The pattern @(foo) matches just one occurrence of the pattern foo. That is, it matches foo, but not foofoo. This syntactic form is useful to build or patterns like @(foo|bar), which matches either foo or bar. It can be used as part of longer patterns like @(foo|bar)-*.txt, which matches foo-hello.txt, foo-42.txt, bar-42.txt, etc.

If you want to use one match among many, you can put the matches in an array, and then use an element of the array.

kernels=(vmlinuz*)
ls -l "${kernels[0]}"

Matches are always sorted in lexicographic order, so this will print the first match in lexicographic order.

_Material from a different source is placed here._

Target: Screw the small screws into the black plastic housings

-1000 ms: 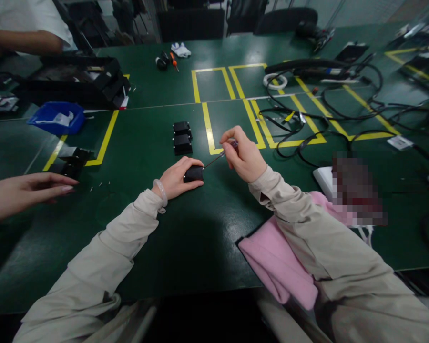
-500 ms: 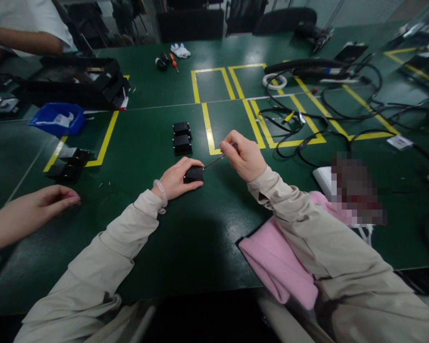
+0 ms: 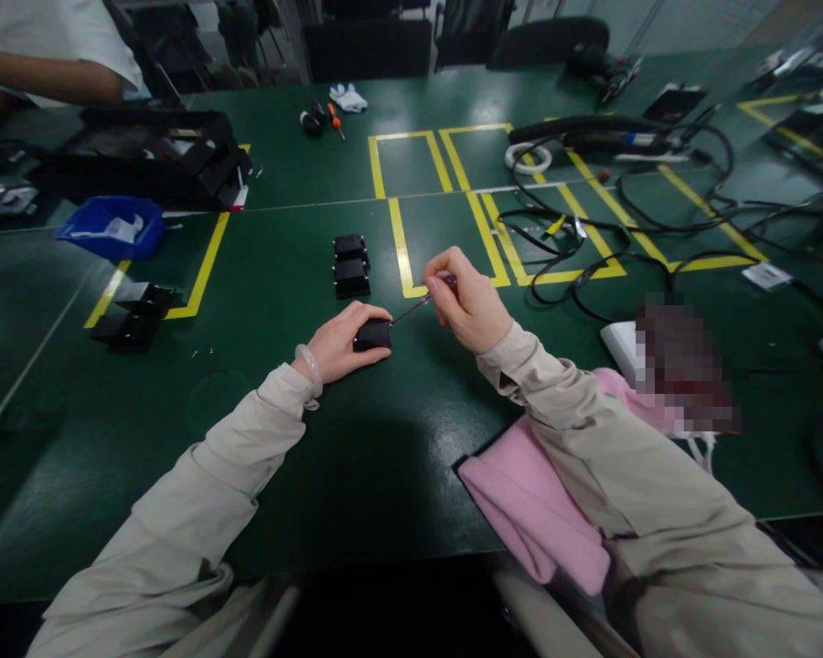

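My left hand [image 3: 336, 345] is closed around a small black block-shaped part [image 3: 373, 335], holding it against the green table [image 3: 377, 493]. My right hand [image 3: 470, 302] grips the handle of a screwdriver [image 3: 412, 309]. Its thin shaft slants down to the left, and the tip meets the right side of the black part, where a small shiny spot shows. Just beyond my left hand, two similar black parts [image 3: 351, 262] lie one behind the other, with small shiny screws at their sides.
More black parts [image 3: 133, 315] and a blue bin [image 3: 113, 228] stand at left, before a black tray [image 3: 206, 174]. Black cables [image 3: 617, 219] sprawl at right. A pink cloth [image 3: 535, 512] lies under my right forearm. Across the table is another person's arm [image 3: 55, 75].
Another person's hand at the left has withdrawn from view. My right fingers have shifted slightly on the screwdriver handle; the black part stays in place in my left hand.
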Tool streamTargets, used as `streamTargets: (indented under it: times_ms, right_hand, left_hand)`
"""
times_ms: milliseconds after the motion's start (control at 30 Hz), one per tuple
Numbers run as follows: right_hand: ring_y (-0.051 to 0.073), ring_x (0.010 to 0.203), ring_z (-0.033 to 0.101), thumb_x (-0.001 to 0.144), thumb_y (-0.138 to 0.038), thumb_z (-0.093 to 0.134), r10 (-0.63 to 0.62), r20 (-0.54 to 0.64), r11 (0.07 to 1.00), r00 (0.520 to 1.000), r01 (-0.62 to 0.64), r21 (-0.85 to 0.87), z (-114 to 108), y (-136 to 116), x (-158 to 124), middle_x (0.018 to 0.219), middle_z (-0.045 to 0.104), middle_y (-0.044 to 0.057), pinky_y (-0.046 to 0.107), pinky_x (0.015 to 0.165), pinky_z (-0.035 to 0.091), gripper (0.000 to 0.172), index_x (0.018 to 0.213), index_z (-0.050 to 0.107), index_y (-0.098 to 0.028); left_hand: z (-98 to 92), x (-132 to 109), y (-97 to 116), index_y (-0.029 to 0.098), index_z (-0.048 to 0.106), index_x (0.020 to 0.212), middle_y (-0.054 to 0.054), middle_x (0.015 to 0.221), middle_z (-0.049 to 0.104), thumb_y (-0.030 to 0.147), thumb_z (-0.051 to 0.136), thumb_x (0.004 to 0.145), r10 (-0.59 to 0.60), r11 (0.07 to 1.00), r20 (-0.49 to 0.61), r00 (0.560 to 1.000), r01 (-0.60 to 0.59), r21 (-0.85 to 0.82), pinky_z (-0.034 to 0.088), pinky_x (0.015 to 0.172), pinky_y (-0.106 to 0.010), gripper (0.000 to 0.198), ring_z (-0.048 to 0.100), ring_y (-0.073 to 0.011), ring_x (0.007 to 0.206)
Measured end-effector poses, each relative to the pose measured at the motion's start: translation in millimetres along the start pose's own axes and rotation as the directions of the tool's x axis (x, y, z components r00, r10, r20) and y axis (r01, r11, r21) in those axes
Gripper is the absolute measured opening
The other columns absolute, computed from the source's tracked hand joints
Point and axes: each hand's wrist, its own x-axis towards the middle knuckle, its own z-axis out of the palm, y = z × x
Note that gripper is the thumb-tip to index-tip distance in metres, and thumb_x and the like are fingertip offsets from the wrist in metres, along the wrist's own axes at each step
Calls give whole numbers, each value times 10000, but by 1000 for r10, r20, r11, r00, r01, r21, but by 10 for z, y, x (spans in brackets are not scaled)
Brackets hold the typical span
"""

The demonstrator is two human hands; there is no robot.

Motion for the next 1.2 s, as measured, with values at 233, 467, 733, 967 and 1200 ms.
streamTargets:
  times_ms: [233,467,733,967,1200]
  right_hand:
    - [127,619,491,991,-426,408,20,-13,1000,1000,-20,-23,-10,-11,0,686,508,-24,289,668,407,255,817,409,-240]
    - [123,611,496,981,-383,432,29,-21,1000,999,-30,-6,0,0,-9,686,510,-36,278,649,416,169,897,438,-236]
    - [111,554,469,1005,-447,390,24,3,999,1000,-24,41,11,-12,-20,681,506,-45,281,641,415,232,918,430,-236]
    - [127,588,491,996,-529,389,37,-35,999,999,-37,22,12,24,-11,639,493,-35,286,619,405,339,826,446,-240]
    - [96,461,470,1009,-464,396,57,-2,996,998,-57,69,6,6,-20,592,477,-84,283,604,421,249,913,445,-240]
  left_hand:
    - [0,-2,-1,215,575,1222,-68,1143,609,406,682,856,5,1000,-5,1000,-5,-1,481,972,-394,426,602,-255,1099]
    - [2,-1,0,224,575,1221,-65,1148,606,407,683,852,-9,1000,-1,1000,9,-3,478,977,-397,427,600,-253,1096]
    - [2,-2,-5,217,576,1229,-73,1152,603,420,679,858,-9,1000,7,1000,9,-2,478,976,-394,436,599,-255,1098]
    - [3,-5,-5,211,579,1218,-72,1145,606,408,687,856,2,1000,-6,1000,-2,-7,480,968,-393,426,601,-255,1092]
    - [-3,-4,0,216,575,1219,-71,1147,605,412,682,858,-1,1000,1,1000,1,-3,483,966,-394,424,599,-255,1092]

Note that if the pattern doesn't match any file, you'll get an array containing a single element which is the unchanged pattern:

$ a=(doesnotmatchanything*)
$ ls -l "${a[0]}"
ls: cannot access doesnotmatchanything*: No such file or directory

Set the nullglob option to get an empty array instead.

shopt -s nullglob
kernels=(vmlinuz*)
if ((${#kernels[@]} == 0)); then
  echo "No kernels here"
else
  echo "One of the ${#kernels[@]} kernels is ${kernels[0]}"
fi

Zsh has convenient features here. The glob qualifier [NUM] causes the pattern to expand to only the NUMth match; the variant [NUM1,NUM2] expands to the NUM1th through NUM2th matches (starting at 1).

% ls -l vmlinuz*([1])
lrwxrwxrwx 1 root root 26 Nov 15 21:12 vmlinuz -> vmlinuz-3.16-0.bpo.3-amd64
% ls -l nosuchfilehere*([1])
zsh: no matches found: nosuchfilehere*([1])

The glob qualifier N causes the pattern to expand to an empty list if no file is matched.

kernels=(vmlinuz*(N))
if ((#kernels)); then
  ls -l $kernels
else
  echo "No kernels here"
fi

The glob qualifier om sorts matches by increasing age instead of by name (m is for modification time); Om sorts by decreasing age . So vmlinuz*(om[1]) expands to the most recent kernel file.